*TASK GOAL*
Transcribe the entire listing below exactly.

*SOURCE DATA*
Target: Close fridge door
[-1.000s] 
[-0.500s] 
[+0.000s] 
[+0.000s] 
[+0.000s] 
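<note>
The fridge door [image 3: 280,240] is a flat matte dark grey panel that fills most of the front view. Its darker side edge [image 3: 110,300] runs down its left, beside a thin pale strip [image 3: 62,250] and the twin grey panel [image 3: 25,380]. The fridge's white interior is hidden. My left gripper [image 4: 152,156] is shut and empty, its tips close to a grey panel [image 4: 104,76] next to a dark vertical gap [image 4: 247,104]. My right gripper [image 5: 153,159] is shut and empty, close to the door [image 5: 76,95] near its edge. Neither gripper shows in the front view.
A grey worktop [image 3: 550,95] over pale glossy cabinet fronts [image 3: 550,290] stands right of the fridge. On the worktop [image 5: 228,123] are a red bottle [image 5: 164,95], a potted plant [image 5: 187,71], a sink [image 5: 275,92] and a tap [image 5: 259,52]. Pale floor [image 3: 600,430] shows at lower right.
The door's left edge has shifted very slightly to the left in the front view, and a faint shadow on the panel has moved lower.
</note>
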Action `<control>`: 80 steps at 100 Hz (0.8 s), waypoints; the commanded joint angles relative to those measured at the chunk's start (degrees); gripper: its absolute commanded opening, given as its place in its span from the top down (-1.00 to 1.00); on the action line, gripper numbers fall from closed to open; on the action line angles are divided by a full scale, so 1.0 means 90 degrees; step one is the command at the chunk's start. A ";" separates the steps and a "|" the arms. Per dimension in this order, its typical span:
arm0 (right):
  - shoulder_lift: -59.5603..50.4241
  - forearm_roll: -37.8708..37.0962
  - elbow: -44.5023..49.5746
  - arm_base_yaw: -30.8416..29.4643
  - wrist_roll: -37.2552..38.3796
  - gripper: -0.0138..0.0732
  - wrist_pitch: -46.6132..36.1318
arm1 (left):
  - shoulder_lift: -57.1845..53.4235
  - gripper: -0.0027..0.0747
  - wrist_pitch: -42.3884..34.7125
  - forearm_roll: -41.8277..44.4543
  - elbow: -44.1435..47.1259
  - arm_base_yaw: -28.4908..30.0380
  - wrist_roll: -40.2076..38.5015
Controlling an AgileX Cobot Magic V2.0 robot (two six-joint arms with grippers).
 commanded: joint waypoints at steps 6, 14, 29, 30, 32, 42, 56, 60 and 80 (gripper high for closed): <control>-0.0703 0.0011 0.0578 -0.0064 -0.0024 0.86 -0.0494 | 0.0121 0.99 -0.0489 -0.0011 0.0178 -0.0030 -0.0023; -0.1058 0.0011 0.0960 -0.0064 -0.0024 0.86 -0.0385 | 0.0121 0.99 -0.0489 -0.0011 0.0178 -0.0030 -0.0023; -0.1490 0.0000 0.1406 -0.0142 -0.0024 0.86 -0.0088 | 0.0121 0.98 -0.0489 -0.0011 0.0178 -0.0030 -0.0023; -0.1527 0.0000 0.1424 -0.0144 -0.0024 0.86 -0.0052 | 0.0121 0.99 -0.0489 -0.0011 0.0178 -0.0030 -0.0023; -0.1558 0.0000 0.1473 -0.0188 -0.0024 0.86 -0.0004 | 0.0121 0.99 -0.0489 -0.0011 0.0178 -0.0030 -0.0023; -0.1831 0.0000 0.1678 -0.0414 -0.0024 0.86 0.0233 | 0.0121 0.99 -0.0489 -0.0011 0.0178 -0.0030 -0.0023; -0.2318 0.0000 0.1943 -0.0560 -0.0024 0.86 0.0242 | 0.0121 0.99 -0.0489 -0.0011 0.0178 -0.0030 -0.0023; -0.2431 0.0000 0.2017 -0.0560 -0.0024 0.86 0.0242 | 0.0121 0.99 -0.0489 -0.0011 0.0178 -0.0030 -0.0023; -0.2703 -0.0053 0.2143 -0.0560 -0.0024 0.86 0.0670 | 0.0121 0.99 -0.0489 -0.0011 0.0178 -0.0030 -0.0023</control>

*REPLY TO THE EXERCISE*
Target: Close fridge door
[-1.000s] 
[-0.500s] 
[+0.000s] 
[+0.000s] 
[+0.000s] 
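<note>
The fridge door [image 3: 280,240] is a flat matte dark grey panel that fills most of the front view. Its darker side edge [image 3: 110,300] runs down its left, beside a thin pale strip [image 3: 62,250] and the twin grey panel [image 3: 25,380]. The fridge's white interior is hidden. My left gripper [image 4: 152,156] is shut and empty, its tips close to a grey panel [image 4: 104,76] next to a dark vertical gap [image 4: 247,104]. My right gripper [image 5: 153,159] is shut and empty, close to the door [image 5: 76,95] near its edge. Neither gripper shows in the front view.
A grey worktop [image 3: 550,95] over pale glossy cabinet fronts [image 3: 550,290] stands right of the fridge. On the worktop [image 5: 228,123] are a red bottle [image 5: 164,95], a potted plant [image 5: 187,71], a sink [image 5: 275,92] and a tap [image 5: 259,52]. Pale floor [image 3: 600,430] shows at lower right.
The door's left edge has shifted very slightly to the left in the front view, and a faint shadow on the panel has moved lower.
</note>
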Action `<control>`: 80 steps at 100 Hz (0.8 s), waypoints; the commanded joint angles relative to those measured at the chunk's start (degrees); gripper: its absolute commanded opening, given as its place in its span from the top down (-1.00 to 1.00); on the action line, gripper numbers fall from closed to open; on the action line angles are divided by a full scale, so 1.0 means 90 degrees; step one is the command at the chunk's start. A ";" separates the steps and a "|" the arms. Per dimension in this order, its typical span:
arm0 (right):
  - shoulder_lift: -59.5603..50.4241
  - forearm_roll: -37.8708..37.0962
  - elbow: -44.5023..49.5746
  - arm_base_yaw: -30.8416..29.4643
  - wrist_roll: -37.2552..38.3796
  - gripper: -0.0138..0.0732
  - wrist_pitch: -46.6132..36.1318
arm1 (left):
  - shoulder_lift: -57.1845..53.4235
  - gripper: -0.0027..0.0747
  - wrist_pitch: -42.3884..34.7125
  - forearm_roll: -41.8277..44.4543
  - elbow: -44.1435..47.1259
  - arm_base_yaw: -28.4908..30.0380
  - wrist_roll: -40.2076..38.5015
Controlling an AgileX Cobot Magic V2.0 robot (two six-joint arms with grippers).
 commanded: joint waypoints at steps 6, 14, 29, 30, 32, 42, 56, 60 and 80 (gripper high for closed): <control>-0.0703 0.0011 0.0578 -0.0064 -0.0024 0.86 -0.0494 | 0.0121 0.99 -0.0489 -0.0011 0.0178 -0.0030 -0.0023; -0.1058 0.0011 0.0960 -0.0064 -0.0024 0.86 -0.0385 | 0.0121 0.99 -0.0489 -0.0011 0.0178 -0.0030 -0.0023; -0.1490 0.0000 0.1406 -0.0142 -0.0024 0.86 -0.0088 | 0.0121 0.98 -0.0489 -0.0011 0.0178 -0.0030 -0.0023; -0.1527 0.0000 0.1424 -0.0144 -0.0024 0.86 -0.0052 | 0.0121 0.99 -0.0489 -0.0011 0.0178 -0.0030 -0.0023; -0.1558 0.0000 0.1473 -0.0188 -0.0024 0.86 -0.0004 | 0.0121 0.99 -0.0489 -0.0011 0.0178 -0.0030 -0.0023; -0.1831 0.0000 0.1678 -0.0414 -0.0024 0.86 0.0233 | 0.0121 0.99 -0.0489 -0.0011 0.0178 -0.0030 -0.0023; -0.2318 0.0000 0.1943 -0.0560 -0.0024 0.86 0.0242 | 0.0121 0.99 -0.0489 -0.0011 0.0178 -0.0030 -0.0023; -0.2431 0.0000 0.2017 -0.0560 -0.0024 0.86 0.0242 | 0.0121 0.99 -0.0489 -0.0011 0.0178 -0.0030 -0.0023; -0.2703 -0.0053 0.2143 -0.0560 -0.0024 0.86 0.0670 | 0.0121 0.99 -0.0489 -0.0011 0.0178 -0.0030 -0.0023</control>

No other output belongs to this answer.